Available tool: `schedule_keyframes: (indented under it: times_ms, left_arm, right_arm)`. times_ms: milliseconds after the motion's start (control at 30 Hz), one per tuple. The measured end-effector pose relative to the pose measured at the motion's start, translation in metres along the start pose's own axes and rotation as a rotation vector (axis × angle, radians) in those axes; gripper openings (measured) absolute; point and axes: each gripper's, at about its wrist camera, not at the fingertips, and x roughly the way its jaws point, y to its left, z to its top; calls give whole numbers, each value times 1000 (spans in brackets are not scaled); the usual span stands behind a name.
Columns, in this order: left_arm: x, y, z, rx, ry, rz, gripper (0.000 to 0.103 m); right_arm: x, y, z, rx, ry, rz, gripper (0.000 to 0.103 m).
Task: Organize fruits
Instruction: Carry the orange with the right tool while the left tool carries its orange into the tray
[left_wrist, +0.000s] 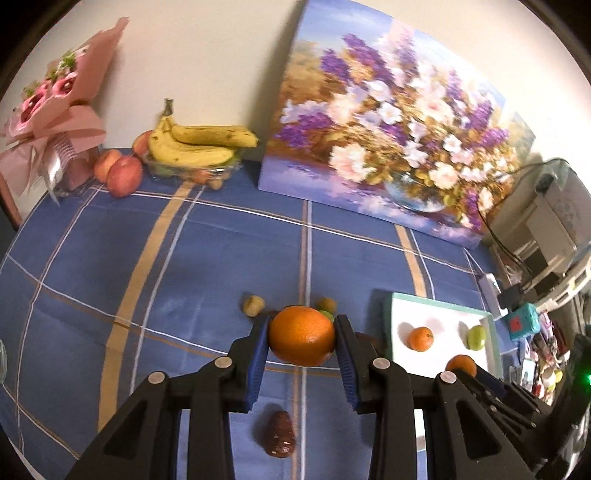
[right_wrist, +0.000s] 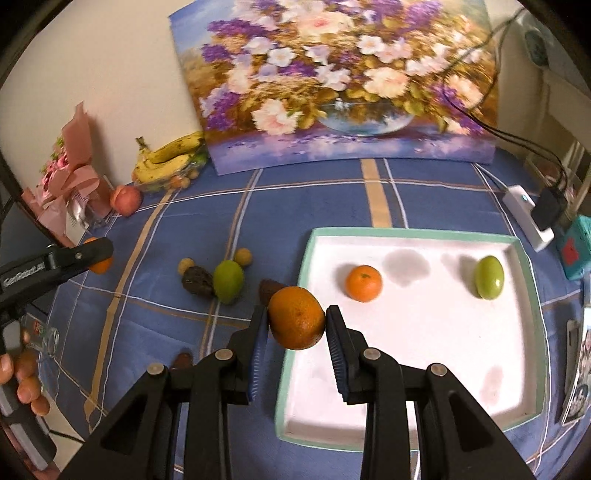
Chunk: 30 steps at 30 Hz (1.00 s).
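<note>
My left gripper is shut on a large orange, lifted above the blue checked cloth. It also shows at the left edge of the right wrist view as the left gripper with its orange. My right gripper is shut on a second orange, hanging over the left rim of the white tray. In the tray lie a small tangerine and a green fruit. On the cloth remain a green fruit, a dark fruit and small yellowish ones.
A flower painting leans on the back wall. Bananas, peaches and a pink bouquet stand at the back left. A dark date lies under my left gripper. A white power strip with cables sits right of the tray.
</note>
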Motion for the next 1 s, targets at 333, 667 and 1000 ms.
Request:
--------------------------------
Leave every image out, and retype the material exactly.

Available tool: `schedule_keyframes: (indented under it: times_ms, left_arm, right_arm)`. times_ms: milliseconds after the motion's start (control at 30 Hz), one per tuple. The measured end-effector pose relative to the pose measured at the motion's start, translation in metres along the start pose's own axes and rotation as a rotation vector (axis × angle, radians) in those axes; gripper openings (measured) absolute; point and axes: each gripper's, at about its wrist camera, not at the fingertips, and x roughly the way its jaws point, y to its left, z to its top; calls give whole numbers, each value times 1000 (spans in brackets are not scaled); the usual span stands behind a name.
Columns, in this order: left_arm: x, y, z, rx, ry, rz, gripper (0.000 to 0.103 m); right_arm: x, y, z, rx, ry, rz, gripper (0.000 to 0.103 m).
Task: Organize fruits
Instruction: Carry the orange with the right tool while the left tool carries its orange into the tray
[left_wrist, +0.000s] 
[right_wrist, +0.000s] 
Chunk: 30 steps at 30 Hz (1.00 s).
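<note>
My left gripper is shut on a large orange, lifted above the blue checked cloth. It also shows at the left edge of the right wrist view as the left gripper with its orange. My right gripper is shut on a second orange, hanging over the left rim of the white tray. In the tray lie a small tangerine and a green fruit. On the cloth remain a green fruit, a dark fruit and small yellowish ones.
A flower painting leans on the back wall. Bananas, peaches and a pink bouquet stand at the back left. A dark date lies under my left gripper. A white power strip with cables sits right of the tray.
</note>
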Motion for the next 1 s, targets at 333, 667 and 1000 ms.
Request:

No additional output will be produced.